- Work to complete -
Output the listing below, keeping each line exactly as it stands.

^^^^

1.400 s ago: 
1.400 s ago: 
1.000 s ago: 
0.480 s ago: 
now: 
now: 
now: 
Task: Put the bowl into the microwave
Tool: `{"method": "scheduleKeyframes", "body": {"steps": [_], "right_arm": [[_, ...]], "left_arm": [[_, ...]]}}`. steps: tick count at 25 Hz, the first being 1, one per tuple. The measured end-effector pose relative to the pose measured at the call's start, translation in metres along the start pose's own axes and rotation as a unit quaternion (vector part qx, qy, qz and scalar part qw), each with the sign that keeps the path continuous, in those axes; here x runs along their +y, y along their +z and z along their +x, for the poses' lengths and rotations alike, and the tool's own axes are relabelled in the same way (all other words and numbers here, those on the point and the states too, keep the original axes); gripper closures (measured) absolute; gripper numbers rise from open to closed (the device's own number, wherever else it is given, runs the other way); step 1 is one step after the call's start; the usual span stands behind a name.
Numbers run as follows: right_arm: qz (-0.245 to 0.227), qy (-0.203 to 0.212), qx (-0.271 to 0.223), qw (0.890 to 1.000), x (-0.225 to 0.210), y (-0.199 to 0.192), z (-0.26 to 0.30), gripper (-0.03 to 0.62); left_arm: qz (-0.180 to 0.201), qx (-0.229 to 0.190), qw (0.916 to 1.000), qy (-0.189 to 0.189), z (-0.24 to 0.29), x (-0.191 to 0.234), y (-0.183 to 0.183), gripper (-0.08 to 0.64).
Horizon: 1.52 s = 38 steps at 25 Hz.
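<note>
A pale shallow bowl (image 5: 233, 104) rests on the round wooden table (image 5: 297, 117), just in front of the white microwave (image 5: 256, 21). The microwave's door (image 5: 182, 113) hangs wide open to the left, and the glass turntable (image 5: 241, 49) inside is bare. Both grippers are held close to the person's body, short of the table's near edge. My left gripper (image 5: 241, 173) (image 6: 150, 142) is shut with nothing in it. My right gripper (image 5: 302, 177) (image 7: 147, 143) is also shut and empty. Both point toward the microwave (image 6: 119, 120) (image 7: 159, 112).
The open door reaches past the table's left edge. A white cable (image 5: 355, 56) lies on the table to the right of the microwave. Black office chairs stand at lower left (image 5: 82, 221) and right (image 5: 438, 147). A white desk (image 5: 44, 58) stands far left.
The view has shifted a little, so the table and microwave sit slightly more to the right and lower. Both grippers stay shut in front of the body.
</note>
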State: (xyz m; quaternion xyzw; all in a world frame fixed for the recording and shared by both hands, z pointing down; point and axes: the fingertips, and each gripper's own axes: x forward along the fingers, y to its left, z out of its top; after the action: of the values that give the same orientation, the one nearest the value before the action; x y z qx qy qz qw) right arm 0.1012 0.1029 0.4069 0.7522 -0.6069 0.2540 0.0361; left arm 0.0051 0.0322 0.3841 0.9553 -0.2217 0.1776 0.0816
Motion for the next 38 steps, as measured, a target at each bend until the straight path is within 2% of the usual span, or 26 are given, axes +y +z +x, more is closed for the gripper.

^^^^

- Response -
1.400 s ago: 
1.400 s ago: 
1.000 s ago: 
0.480 s ago: 
now: 
now: 
now: 
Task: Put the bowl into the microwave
Tool: `{"method": "scheduleKeyframes", "body": {"steps": [_], "right_arm": [[_, ...]], "left_arm": [[_, ...]]}}`. steps: tick count at 25 Hz, the first being 1, one per tuple. The measured end-effector pose relative to the pose measured at the call's start, translation in metres along the start pose's own axes and rotation as a unit quaternion (vector part qx, qy, qz and scalar part qw), each with the sign that keeps the path continuous, in those axes; here x runs along their +y, y along their +z and z along their +x, for the poses' lengths and rotations alike, and the tool's own axes are relabelled in the same way (all other words and numbers here, those on the point and the states too, keep the original axes); gripper closures (measured) absolute; gripper numbers rise from open to closed (the device's own number, wherever else it is given, runs the other way); step 1 is one step after the call's start; the usual span stands behind a name.
Numbers run as follows: right_arm: qz (-0.245 to 0.227), qy (-0.203 to 0.212), qx (-0.271 to 0.223), qw (0.890 to 1.000), x (-0.225 to 0.210), y (-0.199 to 0.192), z (-0.26 to 0.30), gripper (-0.03 to 0.62); left_arm: qz (-0.180 to 0.201), qx (-0.229 to 0.190), qw (0.916 to 1.000), qy (-0.189 to 0.189), z (-0.24 to 0.29), x (-0.191 to 0.234), y (-0.183 to 0.183), gripper (-0.08 to 0.64).
Horizon: 1.52 s = 38 steps at 25 Hz.
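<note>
A pale shallow bowl (image 5: 233, 104) rests on the round wooden table (image 5: 297, 117), just in front of the white microwave (image 5: 256, 21). The microwave's door (image 5: 182, 113) hangs wide open to the left, and the glass turntable (image 5: 241, 49) inside is bare. Both grippers are held close to the person's body, short of the table's near edge. My left gripper (image 5: 241, 173) (image 6: 150, 142) is shut with nothing in it. My right gripper (image 5: 302, 177) (image 7: 147, 143) is also shut and empty. Both point toward the microwave (image 6: 119, 120) (image 7: 159, 112).
The open door reaches past the table's left edge. A white cable (image 5: 355, 56) lies on the table to the right of the microwave. Black office chairs stand at lower left (image 5: 82, 221) and right (image 5: 438, 147). A white desk (image 5: 44, 58) stands far left.
The view has shifted a little, so the table and microwave sit slightly more to the right and lower. Both grippers stay shut in front of the body.
</note>
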State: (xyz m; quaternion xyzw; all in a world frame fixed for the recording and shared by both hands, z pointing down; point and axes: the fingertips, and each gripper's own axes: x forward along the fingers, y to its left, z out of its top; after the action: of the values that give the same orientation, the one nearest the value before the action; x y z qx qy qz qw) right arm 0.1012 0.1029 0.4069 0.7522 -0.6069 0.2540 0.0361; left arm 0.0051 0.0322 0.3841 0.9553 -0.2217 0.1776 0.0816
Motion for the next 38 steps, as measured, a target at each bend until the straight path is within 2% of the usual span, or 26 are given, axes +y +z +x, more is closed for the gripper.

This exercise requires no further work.